Question about the cosine annealing learning rate decay

Question

aFewThings opened this issue 3 years ago · comments

Hi, thanks for sharing your study.
While I was reading your paper, I wondered why you were using the cosine annealing scheduler.

Is there any special reason why you chose this scheduler?
Did you train all other compared models with this scheduler in COCO and MPII experiments?

I'm just asking because this scheduler is unfamiliar to me in human pose estimation domain.

senius · Answer 1 · Mon May 10 2021 12:03:57 GMT+0800 (China Standard Time)

Hi, @aFewThings, thanks for your interest.

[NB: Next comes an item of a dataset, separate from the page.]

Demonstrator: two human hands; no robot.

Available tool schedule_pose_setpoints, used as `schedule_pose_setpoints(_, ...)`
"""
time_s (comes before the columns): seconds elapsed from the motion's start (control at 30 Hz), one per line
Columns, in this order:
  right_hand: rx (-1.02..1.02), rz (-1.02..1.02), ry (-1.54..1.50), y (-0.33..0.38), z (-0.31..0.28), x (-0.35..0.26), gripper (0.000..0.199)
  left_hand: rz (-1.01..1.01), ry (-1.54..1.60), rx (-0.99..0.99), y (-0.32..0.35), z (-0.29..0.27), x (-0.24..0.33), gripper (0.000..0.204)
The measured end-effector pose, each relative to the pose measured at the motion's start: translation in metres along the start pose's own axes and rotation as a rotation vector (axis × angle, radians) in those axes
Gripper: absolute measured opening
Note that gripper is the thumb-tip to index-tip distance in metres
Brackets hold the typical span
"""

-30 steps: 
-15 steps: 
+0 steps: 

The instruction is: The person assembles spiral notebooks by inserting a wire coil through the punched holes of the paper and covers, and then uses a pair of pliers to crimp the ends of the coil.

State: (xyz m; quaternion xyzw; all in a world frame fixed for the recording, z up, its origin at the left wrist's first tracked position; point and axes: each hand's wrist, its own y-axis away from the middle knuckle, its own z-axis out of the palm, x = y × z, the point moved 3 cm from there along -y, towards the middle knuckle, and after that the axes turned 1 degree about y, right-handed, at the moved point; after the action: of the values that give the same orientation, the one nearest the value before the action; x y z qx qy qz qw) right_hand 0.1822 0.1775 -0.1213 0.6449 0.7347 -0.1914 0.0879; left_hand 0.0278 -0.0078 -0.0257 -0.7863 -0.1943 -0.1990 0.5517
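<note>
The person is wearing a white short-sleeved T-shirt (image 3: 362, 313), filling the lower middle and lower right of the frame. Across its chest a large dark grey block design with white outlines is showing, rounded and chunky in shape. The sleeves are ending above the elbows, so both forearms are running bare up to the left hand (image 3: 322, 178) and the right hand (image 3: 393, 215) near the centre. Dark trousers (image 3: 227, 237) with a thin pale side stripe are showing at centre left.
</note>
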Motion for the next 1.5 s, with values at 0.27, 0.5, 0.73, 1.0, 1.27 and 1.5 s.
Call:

I also tried the same training schedule of HRNet codebase with MultiStepLR decay to train TransPose. But the model performances seem to be sensitive to the initial learning rate and the milestones epochs, and some models even could not be trained well to work. I chose this schedule because, with the same initial learning rate, some models perform better than those with MultiStepLR decay. And all the models showed relatively good performances under this same schedule. But, note that this schedule may not be an optimal one, and you also can train with others like the training schedule of DETR.
I also used this schedule to train the SimpleBaseline-Res50 with Darkpose post-processing, it gains 72.1AP on COCO val set (+0.1 improvement). You can see it in Section 4.1 of the updated paper.

EunBeen Kim · Answer 2 · Mon May 10 2021 12:21:35 GMT+0800 (China Standard Time)

Thank you!